SE-0203 — Rename Sequence.elementsEqual


(Tino) #55

I don’t think it’s confusing that Set is a Collection - it’s confusing that every Collection is a Sequence.
Obviously, an Iterator protocol would be sufficient to be used in for ... in, but it wouldn’t have the methods that depend on the actual order.
Note that this not only includes elementsEqual but also reversed, starts(with:), lexicographicallyPrecedes and others.
Renaming one of those is like putting a warning sign in front of a big hole, and it may save some people from falling into that trap. But shouldn’t it at least be evaluated if it’s not better to fill that hole?

The only arguments against that have been “it has to be that way” and “this is out of scope” - and if that’s enough to not even start a real discussion, imho Swift evolution has failed.


(Adam Kemp) #56

2 A set of related events, movements, or items that follow each other in a particular order.

If you iterate over a Set you will get a particular order. It may not be the order you want, but it will be some particular order. That’s a sequence.

As @jawbroken said, this argument is pointless. This proposal isn’t about Sequence.


(Tino) #57

The Oxford dictionary supports my standpoint as well:
There’s a difference between something can be transformed into a sequence and something is a sequence:
We can easily transform a Float into a SignedInteger. This works even better than turning a set into a sequence, because there are simple and transparent rules for that transformation, whereas the order of Set is a black box.
But would it make sense if Float conformed to SignedInteger?

I couldn’t find a reference, but I always considered a protocol to be more than a bunch of methods, something that has a meaning.
Sequence should be an abstraction that enables us to write algorithms that allow its user to choose freely wether they want to store their items in an array, a linked list, or something else.
But when I use this abstraction (something like stepsHappenedInRightOrder), I automatically allow people to use my API with Set - although I know that this absolutely makes no sense!
Someone could use it with Set, could write some unit tests which succeed by coincidence, and end up with a program that is inherently wrong, just like the use of elementsEqual in the past.


#58

Every Collection has comparable and advanceable indices so they’re all inherently sequenced, right?

I’m not sure I understand this at all. In what way is for-in loop itself not effectively a method that depends on the actual order. Or a next() method on an Iterator?

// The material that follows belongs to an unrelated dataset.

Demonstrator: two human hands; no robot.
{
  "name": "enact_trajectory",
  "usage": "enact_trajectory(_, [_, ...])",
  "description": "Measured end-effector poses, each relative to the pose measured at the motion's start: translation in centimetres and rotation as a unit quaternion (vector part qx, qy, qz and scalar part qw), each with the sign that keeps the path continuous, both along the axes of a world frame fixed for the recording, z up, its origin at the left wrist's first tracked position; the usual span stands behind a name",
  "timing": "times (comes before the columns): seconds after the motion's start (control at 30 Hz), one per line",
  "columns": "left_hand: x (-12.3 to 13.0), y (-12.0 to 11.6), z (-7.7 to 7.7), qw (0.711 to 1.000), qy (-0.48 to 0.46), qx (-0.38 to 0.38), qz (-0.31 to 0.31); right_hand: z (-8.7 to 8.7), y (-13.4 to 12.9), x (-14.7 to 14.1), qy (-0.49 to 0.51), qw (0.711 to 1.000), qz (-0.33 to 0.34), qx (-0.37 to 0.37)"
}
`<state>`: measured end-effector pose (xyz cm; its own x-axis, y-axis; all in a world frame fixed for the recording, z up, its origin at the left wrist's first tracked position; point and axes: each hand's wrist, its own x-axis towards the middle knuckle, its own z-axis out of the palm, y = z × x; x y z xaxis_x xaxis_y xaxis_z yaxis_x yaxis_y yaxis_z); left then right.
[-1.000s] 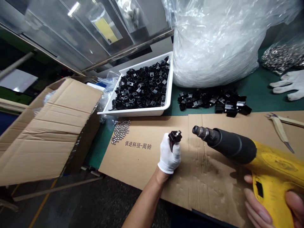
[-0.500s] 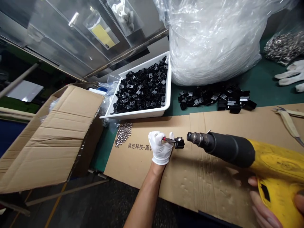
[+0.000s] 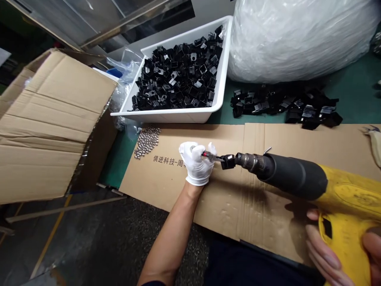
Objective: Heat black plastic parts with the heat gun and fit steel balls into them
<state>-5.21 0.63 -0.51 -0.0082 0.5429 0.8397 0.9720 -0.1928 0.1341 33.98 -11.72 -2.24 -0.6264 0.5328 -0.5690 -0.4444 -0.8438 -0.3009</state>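
Observation:
My left hand (image 3: 197, 163), in a white glove, is closed around small red-handled pliers (image 3: 210, 155), most of whose handle is hidden in the palm. At the jaws' tips is a small black plastic part (image 3: 228, 161), held above the cardboard. My right hand (image 3: 327, 250), bare, grips the handle of a yellow heat gun (image 3: 351, 194), partly cut off by the frame's edge. The gun's stepped metal nozzle (image 3: 251, 163) points left, its tip right beside the black part; whether they touch I cannot tell.
A white bin (image 3: 208, 115) full of black parts stands behind my hands. More black parts (image 3: 279, 102) lie by a large plastic bag (image 3: 297, 39). Small metal pieces (image 3: 148, 142) rest on the cardboard sheet (image 3: 166, 186). An open carton (image 3: 50, 131) is at left, pliers (image 3: 375, 143) far right.
The heat gun's nozzle and the black part have come together, closing the gap between them. The black part has tilted. The view has shifted, with the bench scene appearing higher and closer.

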Motion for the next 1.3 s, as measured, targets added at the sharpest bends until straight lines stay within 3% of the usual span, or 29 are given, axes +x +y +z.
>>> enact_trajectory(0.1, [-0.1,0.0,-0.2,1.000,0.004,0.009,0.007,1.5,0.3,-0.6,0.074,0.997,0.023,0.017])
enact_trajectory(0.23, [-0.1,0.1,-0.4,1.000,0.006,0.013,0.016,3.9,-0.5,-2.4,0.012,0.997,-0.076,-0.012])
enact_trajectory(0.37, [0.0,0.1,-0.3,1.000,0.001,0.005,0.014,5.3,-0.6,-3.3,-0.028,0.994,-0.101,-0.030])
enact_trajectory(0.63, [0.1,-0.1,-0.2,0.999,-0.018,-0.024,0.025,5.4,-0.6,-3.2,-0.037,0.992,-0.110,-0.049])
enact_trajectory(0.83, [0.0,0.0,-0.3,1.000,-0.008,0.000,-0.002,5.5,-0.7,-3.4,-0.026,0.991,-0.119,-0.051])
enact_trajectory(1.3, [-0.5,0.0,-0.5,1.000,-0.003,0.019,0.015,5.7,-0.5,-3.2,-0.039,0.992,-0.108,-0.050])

I’m not seeing great harm in any of these other methods. reversed and starts(with:) are probably not particularly useful on a Dictionary or Set, but I can’t see it being common for them to be used incorrectly. Have you seen them causing confusion or bugs? lexicographicallyPrecedes seems slightly more likely to be misused, as someone might feed it two Dictionary or Set instances like elementsEqual, but it has an unusual and precise enough name that I’m not concerned.

Even if this discussion was starting from first principles I’m not sure it wouldn’t end up with a similar design. Scanning the documentation, there’s a lot of useful Sequence API that makes sense on Dictionary and Set, with a couple less useful parts and a single particularly harmful method with an unfortunate name. It might be simpler just to rename the harmful part than to have some more complex protocol redesign (e.g. somehow separating Sequence and Collection) or making things clunkier to use (e.g. hiding the Sequence and Collection conformances inside a view).


(Tino) #59

Questions - great! ;-)

Absolutely right - and because of the way our computers work, they can’t even represent something that’s truly unordered. The difference is wether that order exists because some programmer decided intentionally that he needs it (array, list…), or if that order happens more or less accidentally (set, dictionary).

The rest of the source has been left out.